(What is expected): Print the lines that run from the line with "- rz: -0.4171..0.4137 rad" to the line with "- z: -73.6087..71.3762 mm", keeping both end lines, exactly as they appear in the entries below, and nothing else.

(Dataset extract):
━━━━━━

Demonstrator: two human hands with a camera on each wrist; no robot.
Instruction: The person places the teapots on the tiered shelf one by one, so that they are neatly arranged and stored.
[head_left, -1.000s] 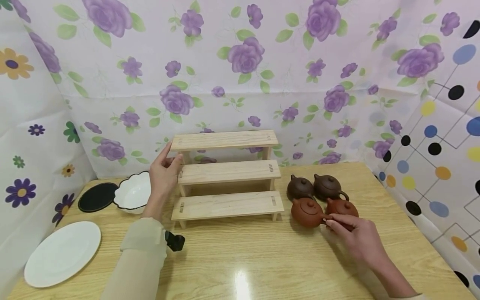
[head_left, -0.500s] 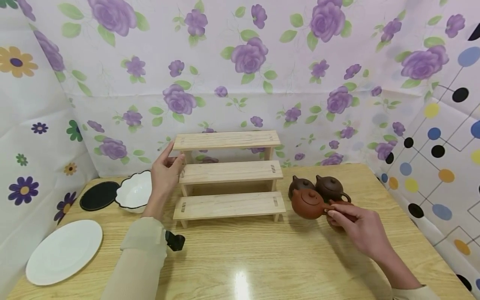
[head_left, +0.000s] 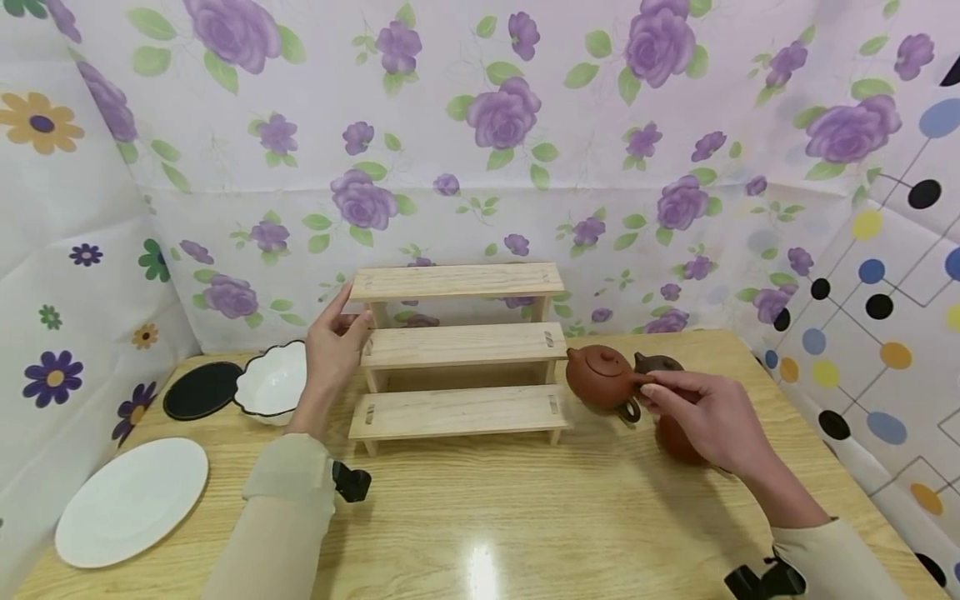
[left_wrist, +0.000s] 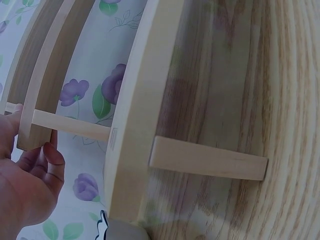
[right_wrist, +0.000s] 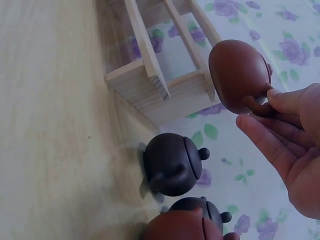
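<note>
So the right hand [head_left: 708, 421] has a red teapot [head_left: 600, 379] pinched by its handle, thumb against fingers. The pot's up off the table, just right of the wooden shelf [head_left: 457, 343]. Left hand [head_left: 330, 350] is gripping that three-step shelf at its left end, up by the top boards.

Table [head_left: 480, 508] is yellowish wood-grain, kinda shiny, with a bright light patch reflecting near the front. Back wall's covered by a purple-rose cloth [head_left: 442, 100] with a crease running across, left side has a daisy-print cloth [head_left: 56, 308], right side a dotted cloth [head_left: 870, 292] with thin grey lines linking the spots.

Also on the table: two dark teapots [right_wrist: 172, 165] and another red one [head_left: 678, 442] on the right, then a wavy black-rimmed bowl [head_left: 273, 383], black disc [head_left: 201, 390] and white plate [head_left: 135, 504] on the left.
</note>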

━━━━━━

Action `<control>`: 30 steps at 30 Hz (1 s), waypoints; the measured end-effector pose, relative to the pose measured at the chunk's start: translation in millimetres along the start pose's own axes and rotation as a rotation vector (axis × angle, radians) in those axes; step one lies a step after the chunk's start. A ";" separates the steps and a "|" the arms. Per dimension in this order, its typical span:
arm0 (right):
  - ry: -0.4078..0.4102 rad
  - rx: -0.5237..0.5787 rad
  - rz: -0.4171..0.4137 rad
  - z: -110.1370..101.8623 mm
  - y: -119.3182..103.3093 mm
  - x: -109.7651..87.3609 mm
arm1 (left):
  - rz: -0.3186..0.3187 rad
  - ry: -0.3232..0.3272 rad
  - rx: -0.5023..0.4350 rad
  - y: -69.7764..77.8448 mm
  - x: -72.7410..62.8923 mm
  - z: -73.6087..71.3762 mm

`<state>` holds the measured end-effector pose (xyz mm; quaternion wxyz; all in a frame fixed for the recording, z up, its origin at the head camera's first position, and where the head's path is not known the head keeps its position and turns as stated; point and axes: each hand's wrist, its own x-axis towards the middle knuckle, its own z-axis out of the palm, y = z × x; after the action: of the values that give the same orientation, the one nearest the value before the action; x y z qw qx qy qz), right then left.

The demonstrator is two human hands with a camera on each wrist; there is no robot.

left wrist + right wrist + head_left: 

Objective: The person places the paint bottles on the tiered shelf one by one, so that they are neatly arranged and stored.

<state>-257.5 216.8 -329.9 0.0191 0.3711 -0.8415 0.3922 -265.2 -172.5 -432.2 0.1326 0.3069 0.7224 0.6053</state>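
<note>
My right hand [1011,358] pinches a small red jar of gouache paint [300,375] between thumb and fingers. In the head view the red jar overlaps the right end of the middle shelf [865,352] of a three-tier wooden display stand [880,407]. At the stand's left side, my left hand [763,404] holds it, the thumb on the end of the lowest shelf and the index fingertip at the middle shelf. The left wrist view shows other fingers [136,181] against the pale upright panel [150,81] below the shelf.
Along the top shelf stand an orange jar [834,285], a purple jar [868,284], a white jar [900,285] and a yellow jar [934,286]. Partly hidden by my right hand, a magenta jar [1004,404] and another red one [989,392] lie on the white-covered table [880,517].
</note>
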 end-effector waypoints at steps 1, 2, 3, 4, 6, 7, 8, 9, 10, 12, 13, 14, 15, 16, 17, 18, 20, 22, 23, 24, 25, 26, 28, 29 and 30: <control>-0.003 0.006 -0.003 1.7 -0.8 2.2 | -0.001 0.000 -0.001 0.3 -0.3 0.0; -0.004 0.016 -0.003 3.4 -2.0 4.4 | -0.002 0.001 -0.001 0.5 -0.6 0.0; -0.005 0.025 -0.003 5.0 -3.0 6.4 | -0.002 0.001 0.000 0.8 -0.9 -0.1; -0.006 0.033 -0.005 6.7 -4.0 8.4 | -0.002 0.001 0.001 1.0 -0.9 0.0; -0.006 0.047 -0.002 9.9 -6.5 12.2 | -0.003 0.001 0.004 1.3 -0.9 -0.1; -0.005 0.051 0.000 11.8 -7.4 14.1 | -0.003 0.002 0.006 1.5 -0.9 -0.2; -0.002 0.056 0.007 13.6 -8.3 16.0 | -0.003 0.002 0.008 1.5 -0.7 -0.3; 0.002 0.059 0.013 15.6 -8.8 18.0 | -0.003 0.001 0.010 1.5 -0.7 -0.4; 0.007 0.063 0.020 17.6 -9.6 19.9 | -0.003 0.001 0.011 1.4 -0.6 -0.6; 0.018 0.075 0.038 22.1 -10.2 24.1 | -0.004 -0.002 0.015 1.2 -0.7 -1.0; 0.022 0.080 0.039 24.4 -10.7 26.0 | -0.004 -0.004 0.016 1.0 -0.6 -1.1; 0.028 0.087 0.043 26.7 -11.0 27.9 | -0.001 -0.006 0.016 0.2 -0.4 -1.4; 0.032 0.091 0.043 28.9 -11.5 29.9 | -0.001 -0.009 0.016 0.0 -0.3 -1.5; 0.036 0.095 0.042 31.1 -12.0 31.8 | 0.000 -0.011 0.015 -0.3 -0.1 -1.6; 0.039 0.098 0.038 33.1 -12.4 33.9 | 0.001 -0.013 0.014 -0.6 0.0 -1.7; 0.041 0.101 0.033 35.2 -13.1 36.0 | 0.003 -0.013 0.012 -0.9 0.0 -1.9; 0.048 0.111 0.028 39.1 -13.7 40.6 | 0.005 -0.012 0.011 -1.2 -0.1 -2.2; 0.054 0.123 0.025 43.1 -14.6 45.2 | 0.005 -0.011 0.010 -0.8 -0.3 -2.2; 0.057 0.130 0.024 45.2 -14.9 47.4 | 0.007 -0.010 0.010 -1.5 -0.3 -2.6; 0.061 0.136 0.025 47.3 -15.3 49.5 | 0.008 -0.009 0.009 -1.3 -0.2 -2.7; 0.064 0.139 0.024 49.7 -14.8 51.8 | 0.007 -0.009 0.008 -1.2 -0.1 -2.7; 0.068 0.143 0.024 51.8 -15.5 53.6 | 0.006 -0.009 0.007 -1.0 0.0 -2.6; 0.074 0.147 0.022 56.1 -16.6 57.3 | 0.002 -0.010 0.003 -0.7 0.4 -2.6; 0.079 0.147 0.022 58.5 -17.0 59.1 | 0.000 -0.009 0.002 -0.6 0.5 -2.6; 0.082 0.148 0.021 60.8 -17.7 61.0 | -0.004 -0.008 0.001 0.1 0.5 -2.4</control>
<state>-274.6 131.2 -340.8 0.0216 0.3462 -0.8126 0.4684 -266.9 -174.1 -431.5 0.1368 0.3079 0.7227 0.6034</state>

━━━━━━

(Task output):
  - rz: -0.4171..0.4137 rad
  - z: -110.1370..101.8623 mm
  - y: -119.3182..103.3093 mm
  - x: -109.7651..87.3609 mm
arm1 (left):
  - rz: -0.3186..0.3187 rad
  - ry: -0.3232..0.3272 rad
  - rx: -0.5023..0.4350 rad
  - y: -69.7764..77.8448 mm
  - x: -72.7410..62.8923 mm
  - z: -73.6087..71.3762 mm

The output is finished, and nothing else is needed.